# Attempt occupation transfer or withdraw application until next year?



## jetfuelcola (9 Dec 2011)

Hope this is the right category for this question. Mine is a complicated situation, so I apologize in advance for the length of this post. I've applied for ROTP and I have my aptitude test coming up soon. I recently got my private pilot's license through Air Cadets and I've wanted to be a military pilot since I was a toddler, but this Autumn I had some serious family/personal issues and got thinking I didn't want to join. By the time I came to my senses, I had missed the deadline for pilot by a matter of days. I applied for Infantry O and Armour O instead.

I know I'll love either of those careers and I was prepared to go for either of them if I didn't make the grade for pilot. But that missed opportunity is still nagging me. 

If I get accepted this year and go army, I'll go through the rest of my life wondering what would have happened if I'd gone through aircrew selection. If I failed, that would be fine, at least I'd know I'd pursued my dream, and then I could move on with life.

At this point I'm looking at two options: IF I am accepted this year, I might attempt an occupation transfer at the first chance - but seems like quite a back door way to do it. *Is it indeed frowned upon? What would be my chances  of success if I did?* Would this be a poor decision?

Or, I could withdraw my application right now and reapply next year. I'm applying to civilian universities and I don't mind applying during my first year. But would this be frowned upon? *Might it negatively affect my chances of getting in next year? * I'm 18, graduated high school in June 2011. I was told by a serving member that they prefer to get applicants right out of high school with minimal delay. I'm not sure how accurate that is, but it's got me concerned about this option. I'm already delaying one year after graduation as it is. 

Now, supposing I went with the latter option - *is it seen more negatively the later in the process you pull out, or does it not really matter?* Can I afford to wait a bit? What if I was accepted this spring and turned it down then? I feel like I'm rushing this decision and I'd rather have time to think about it. Right now I'm trying to decide before my aptitude test. 

Or is this all just a fools errand and I don't' have a clue what I'm talking about? Ha, I'm asking too many questions, I'm sorry. A rather complicated post; anyone who can provide me with some answers has my sincere thanks.


----------



## SkyHeff (9 Dec 2011)

As one pilot hopeful to another pilot hopeful, if pilot is the trade you really want, I would recommend applying for pilot. Even if this means another year, at least you will know whether it was an attainable goal. After talking to many ROTP and RMC students who are trying to switch into pilot after enrollment, the process is highly competitive and for past two years the VOR (Voluntary Occupational Re-assignment) list hasn't even had pilot on it. One friend of mine is getting top marks in university, excelled at his french training this past summer and was the Sergeant Major on our BMOQ grad parade, and he's been trying to switch to pilot for 3 years now.

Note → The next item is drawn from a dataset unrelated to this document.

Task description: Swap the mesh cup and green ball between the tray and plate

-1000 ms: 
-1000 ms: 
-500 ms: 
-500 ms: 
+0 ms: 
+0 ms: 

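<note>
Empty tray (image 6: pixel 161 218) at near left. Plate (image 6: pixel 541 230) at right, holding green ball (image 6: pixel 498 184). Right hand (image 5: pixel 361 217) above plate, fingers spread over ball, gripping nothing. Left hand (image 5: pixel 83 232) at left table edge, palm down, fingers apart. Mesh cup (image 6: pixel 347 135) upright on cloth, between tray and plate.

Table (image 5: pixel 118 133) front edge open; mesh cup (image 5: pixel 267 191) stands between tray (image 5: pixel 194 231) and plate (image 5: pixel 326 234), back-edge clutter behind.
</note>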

In response to the "straight out of high school" statement, I applied at 23, after 3 years of college and one year of work. I am now a 3rd year ROTP student at a civilian university. Granted, it appears that more students are being sent to RMC now instead of Civy-U's, that doesn't mean if you apply with some university or at an older age you won't get accepted. Point and case: my original offer was for RMC and I would have been 24 going into my first year. I also met 5-6 RMC students this past summer that had already had a year of Civy-U or college under their belt before going to RMC.

Ultimately, this is up to you, but by the sounds of it, if you were to receive an offer for Infantry O or Armour O, you would be spending all your time trying to get out of it and into pilot. If you try next year and don't make the grade for pilot, as you said: 





> at least I'd know I'd pursued my dream, and then I could move on with life.


----------



## kenmnuggas (9 Dec 2011)

I was in a similar, though reversed situation earlier this year. 
As I was going through my recruitment process, my recruiter (a pilot) suggested I apply for pilot in addition to Infantry Officer, since my scores were high enough that I would be competitive. 
Of course, being a pilot would be pretty cool. What swayed me away from applying was just that - for me, it was 'pretty cool'. There's someone, somewhere, who grew up with model airplanes and had helicopter bedsheets and doodled all sorts of aircraft on his tests in highschool. He has grown up with a passion for aviation. 
I have no interest in taking a spot when someone like him could be there instead of me.


----------